P - parking, mechanically blocks the gearbox; R- reverse, should only be turned on after the vehicle has come to a complete stop; N - neutral, in this position you can start the engine; D - drive, forward movement; S (D3) - low gear range, activated on roads with slight inclines. Engine braking is more effective than in position D; L (D2) - second range of low gears. Turns on on difficult road sections. Engine braking is even more effective

Cardan transmission(in rear- and all-wheel drive vehicles) allows you to transfer torque from the gearbox to the rear axle (main gear) when the vehicle is moving on a rough road (Fig. 6.1.8).

Rice. 6.1.8. Cardan transmission: 1 - front shaft; 2 - cross; 3 - support; 4 - cardan shaft; 5 - rear shaft

main gear 5 serves to increase torque and transmit it at right angles to axle shaft 6 of the vehicle (Fig. 6.1.9).

Differential ensures rotation of the drive wheels at different speeds when the car turns and the wheels move on uneven roads.

Half shafts 6 transmit torque to the drive wheels 7.

Chassis ensures movement and smoothness. It includes a subframe, usually combined with the car body, to which elements of the front and rear axles with hubs and wheels 7 are attached through the front and rear suspensions.

Mechanisms and parts of the chassis connect the wheels to the body, dampen its vibrations, perceive and transmit forces acting on the car.

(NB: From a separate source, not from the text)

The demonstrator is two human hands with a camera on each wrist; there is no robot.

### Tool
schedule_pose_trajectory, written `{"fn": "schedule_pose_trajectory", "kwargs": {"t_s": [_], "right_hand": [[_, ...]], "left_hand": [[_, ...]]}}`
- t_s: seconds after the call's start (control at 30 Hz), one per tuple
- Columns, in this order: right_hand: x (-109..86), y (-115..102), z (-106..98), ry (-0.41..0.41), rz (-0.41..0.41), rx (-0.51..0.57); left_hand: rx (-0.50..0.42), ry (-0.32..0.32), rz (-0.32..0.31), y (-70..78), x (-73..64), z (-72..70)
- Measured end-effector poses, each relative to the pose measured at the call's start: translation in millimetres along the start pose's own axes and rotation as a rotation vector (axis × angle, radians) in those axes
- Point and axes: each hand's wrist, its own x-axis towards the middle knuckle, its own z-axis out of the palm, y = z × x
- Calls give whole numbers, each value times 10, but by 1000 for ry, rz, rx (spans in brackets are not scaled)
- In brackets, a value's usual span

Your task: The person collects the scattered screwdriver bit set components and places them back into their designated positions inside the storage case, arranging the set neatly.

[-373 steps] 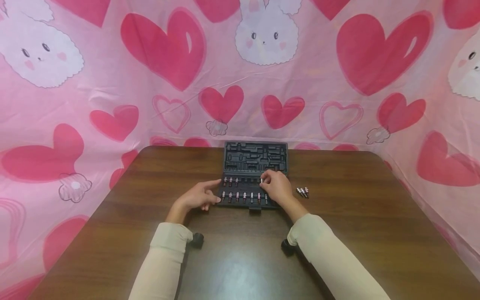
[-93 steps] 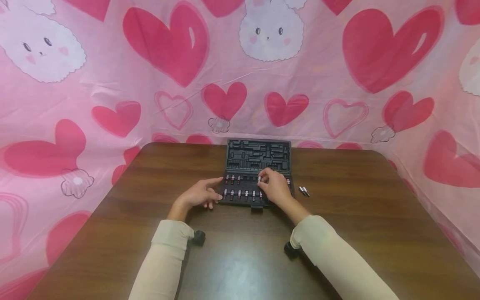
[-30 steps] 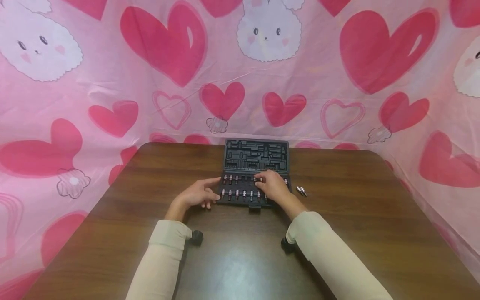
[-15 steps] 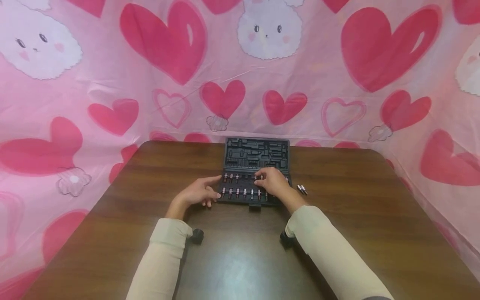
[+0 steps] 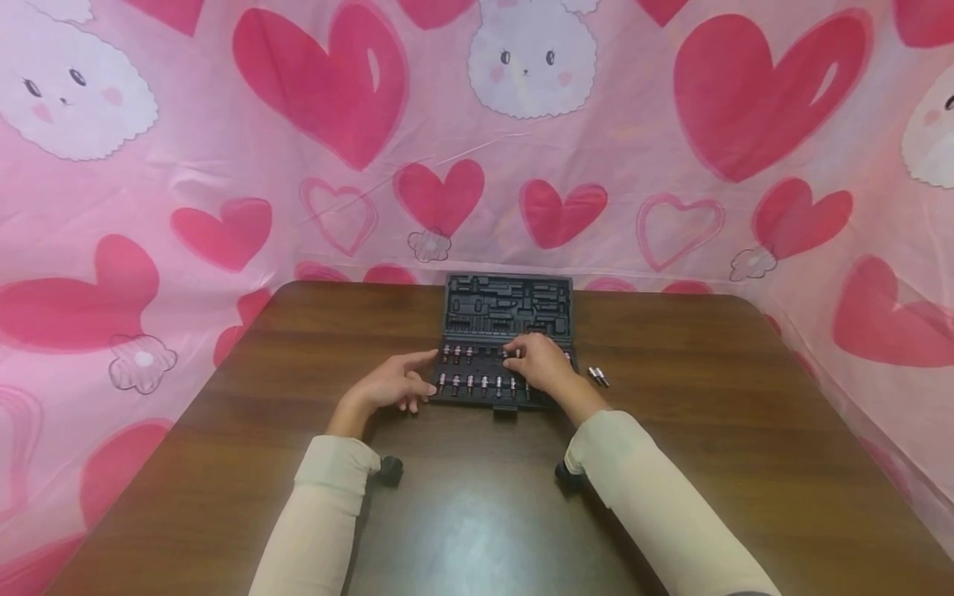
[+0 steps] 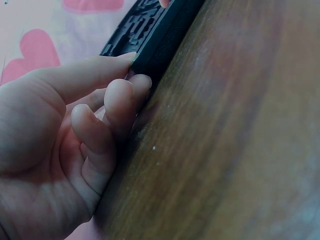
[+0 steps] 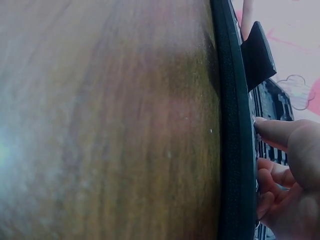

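A black moulded socket case lies unfolded at the table's back, lid raised. My left hand grips the case's left edge, index finger along the side and thumb by the front corner. In the left wrist view the thumb tip rests on the rim, with the fingers curled beside the outer wall. Over the back row, my right hand pinches a small silver bit socket upright at its slot. Bit sockets stand along the front row, and several more at the back left. The right hand hides part of the back row.
Two loose bit sockets lie on the brown wooden table, right of the case. The latch juts from the case's front edge. Behind the table hangs a pink heart-patterned cloth.
The loose group right of the case has dropped from three bit sockets to two. My right hand has shifted left along the back row and lately barely moves. The left hand stays put.
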Motion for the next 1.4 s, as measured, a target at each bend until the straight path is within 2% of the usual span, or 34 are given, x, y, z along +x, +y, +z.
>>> {"fn": "schedule_pose_trajectory", "kwargs": {"t_s": [0.7, 0.8, 1.23, 1.4], "right_hand": [[8, -10, -7, -16, -6, -54], [8, 2, 7, -16, -19, -70], [-7, 21, 28, -23, -43, -73], [-25, 53, -6, -39, -85, -88]], "left_hand": [[17, -5, 19, 54, -28, 14], [21, -4, 16, 13, -4, 10], [5, -3, 7, 21, -24, -12], [1, -4, 7, 1, -5, -2]]}}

While inside a passenger car, the driver and passengers experience slow vibrations with large amplitudes and fast vibrations with small amplitudes. Soft seat upholstery, rubber engine mounts, gearboxes, etc. protect against fast vibrations. Elastic suspension elements, wheels and tires protect against slow vibrations.

Rice. 6.1.9. Rear-wheel drive car: 1 - engine; 2 - clutch; 3 - gearbox; 4 - cardan transmission; 5 - main gear; 6 - axle shaft; 7 - wheel; 8 - spring suspension; 9 - spring suspension; 10 - steering

The suspension (Fig. 6.1.10) is designed to soften and dampen vibrations transmitted from road irregularities to the car body. Thanks to the wheel suspension, the body makes vertical, longitudinal, angular and transverse angular vibrations. All these vibrations determine the smoothness of the car. The suspension can be dependent or independent.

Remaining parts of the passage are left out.